Graveyard, Pallas (Connello Upper By.), Co. Limerick

Co. Limerick |

Burial Grounds

Graveyard, Pallas (Connello Upper By.), Co. Limerick

At the southern end of Kilmeedy village in County Limerick, a small graveyard holds a puzzle in plain sight.

Just outside the east gable of a ruined late-medieval church, a low stone barely twenty centimetres tall sits in the grass, pierced through with a neat circular hole ten centimetres across. Researchers have suggested this may be a hanging eye, the iron-fitted socket through which a door hinge or pivot once turned, dislodged at some point from the church entrance and left to settle in the ground nearby. It is the kind of detail that passes unnoticed entirely unless you are already crouching down to look.

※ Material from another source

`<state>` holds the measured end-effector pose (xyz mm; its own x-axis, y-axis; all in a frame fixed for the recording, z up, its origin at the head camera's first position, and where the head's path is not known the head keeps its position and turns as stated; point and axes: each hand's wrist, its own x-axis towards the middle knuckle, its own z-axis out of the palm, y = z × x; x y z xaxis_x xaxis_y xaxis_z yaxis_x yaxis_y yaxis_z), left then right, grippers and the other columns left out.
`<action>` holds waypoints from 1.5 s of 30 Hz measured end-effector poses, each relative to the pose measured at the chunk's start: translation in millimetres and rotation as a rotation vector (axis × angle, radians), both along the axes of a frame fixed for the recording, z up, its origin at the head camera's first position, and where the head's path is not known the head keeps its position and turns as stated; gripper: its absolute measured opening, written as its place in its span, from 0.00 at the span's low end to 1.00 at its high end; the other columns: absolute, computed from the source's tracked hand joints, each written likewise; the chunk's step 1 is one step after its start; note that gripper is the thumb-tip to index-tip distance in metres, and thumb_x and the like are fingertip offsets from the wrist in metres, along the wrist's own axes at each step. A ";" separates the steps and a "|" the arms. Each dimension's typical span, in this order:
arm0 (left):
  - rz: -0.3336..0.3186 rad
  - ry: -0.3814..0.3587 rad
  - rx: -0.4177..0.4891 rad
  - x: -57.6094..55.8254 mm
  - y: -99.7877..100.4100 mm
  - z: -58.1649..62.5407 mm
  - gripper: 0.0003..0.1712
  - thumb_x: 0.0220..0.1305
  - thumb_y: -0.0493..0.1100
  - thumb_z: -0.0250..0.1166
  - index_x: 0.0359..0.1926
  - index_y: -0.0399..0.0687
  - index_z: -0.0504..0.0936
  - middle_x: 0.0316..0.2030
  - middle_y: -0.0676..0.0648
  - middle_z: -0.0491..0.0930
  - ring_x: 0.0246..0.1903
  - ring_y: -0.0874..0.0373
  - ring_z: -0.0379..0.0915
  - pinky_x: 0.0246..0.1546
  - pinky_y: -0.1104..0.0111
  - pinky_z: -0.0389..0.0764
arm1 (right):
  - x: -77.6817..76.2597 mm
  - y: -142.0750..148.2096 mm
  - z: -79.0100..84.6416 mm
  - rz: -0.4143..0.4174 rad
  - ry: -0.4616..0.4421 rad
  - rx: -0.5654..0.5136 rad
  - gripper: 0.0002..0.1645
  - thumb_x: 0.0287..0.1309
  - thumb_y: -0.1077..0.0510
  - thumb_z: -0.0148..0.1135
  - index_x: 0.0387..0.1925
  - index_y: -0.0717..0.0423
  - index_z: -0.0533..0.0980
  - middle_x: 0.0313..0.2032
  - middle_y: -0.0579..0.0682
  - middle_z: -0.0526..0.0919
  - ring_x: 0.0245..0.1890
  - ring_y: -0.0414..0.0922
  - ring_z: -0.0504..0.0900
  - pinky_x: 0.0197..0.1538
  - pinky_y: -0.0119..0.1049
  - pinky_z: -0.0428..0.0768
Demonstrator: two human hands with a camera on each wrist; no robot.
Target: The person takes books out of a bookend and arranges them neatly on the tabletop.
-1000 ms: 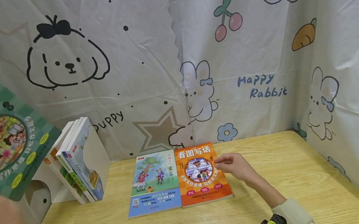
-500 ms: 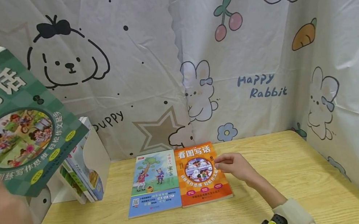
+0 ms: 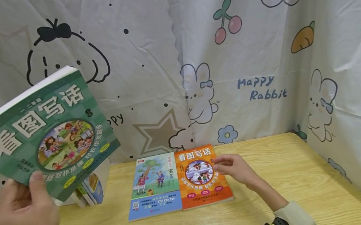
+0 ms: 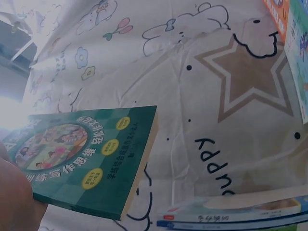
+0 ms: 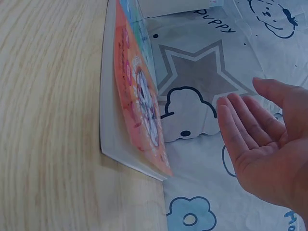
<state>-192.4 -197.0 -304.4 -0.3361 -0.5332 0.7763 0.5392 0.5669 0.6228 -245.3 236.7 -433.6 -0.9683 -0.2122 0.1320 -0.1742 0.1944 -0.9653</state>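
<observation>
My left hand (image 3: 29,212) holds a green book (image 3: 44,136) up in the air at the left, thumb on its cover near the lower edge; the green book (image 4: 84,156) also fills the left wrist view. Flat on the wooden table (image 3: 300,180) lie an orange book (image 3: 202,178) and, touching its left side, a blue-and-green picture book (image 3: 153,187). My right hand (image 3: 234,167) hovers at the orange book's right edge, fingers straight and relaxed, holding nothing. In the right wrist view the open right hand (image 5: 262,144) is apart from the orange book (image 5: 137,103).
A white bookstand (image 3: 102,172) with several upright books (image 3: 91,189) stands at the table's back left, partly hidden by the green book. A cartoon-printed curtain (image 3: 228,67) walls the back and right sides.
My left hand has carried the green book up and rightward, further into view, and it now covers most of the bookstand. The right hand has stayed by the orange book.
</observation>
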 end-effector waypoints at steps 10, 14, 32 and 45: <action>-0.189 -0.114 -0.031 4.0 21.1 -17.1 0.12 0.66 0.28 0.64 0.49 0.29 0.84 0.37 0.62 0.84 0.27 0.73 0.79 0.31 0.84 0.75 | 3.4 -11.5 10.4 -0.028 0.139 -0.044 0.18 0.67 0.59 0.65 0.52 0.68 0.79 0.48 0.59 0.85 0.52 0.65 0.80 0.53 0.37 0.80; -0.282 -0.166 -0.074 2.4 33.8 -29.7 0.05 0.67 0.27 0.62 0.40 0.28 0.84 0.22 0.61 0.78 0.12 0.71 0.62 0.15 0.81 0.61 | 4.1 -15.8 15.1 -0.036 0.171 -0.077 0.17 0.66 0.61 0.64 0.52 0.69 0.79 0.48 0.61 0.84 0.51 0.62 0.82 0.51 0.38 0.81; -0.643 -0.253 -0.097 2.2 100.5 -65.5 0.10 0.66 0.24 0.62 0.47 0.31 0.84 0.31 0.41 0.86 0.22 0.69 0.75 0.20 0.78 0.71 | 11.0 -30.4 28.4 0.143 0.179 -0.119 0.30 0.65 0.61 0.66 0.64 0.69 0.70 0.58 0.65 0.78 0.57 0.54 0.79 0.55 0.40 0.79; -0.807 -0.326 -0.078 3.0 127.7 -77.4 0.06 0.67 0.29 0.63 0.44 0.35 0.84 0.20 0.50 0.75 0.16 0.65 0.62 0.16 0.72 0.67 | 14.5 -24.7 26.5 0.132 0.213 -0.064 0.21 0.67 0.62 0.63 0.60 0.63 0.76 0.49 0.58 0.84 0.45 0.50 0.85 0.49 0.41 0.82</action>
<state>-189.5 -69.3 -381.8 -0.7996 0.0143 0.6004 0.5964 0.1358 0.7911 -230.9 212.0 -407.1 -0.8817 -0.3193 0.3473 -0.3949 0.0967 -0.9136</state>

The church itself, recorded as the medieval parish church of Kilmeedy, stands as a ruin northeast of the graveyard's centre. Something else draws the eye once you know to look for it: the ground immediately south of the church walls sits noticeably higher than the floor level inside, and the area is described as very stony. This elevated, irregular ground may represent a collapsed structure of some kind, and it is here that the graveyard's oldest recorded headstone stands, dated 1778. The surrounding burial ground is roughly rectangular, measuring approximately 42 metres east to west and 38 metres north to south, with a further extension to the west. Most of the visible headstones belong to the twentieth century, though a scattering of eighteenth and nineteenth-century stones survive. Along the southern boundary wall, several hammer-dressed stone blocks have been incorporated, one bearing a chamfered edge, the kind of deliberate angled dressing associated with medieval ecclesiastical stonework. These almost certainly came from the church itself, salvaged and reused when the wall was built or repaired.

The graveyard is an active one, situated on the north side of the road at the southern approach to Kilmeedy village, and is straightforward to locate. Because it remains in use, the site is generally accessible. The church ruin sits northeast of centre within the enclosure, and the small pierced stone outside its east gable is easy to miss if you are not specifically looking along the base of the wall. The reused dressed blocks in the southern boundary wall reward a slow walk along the perimeter. There is no single dramatic feature here, but taken together, the raised ground, the displaced architectural fragments, and that small holed stone suggest a medieval building in the process of being gradually absorbed back into its surroundings.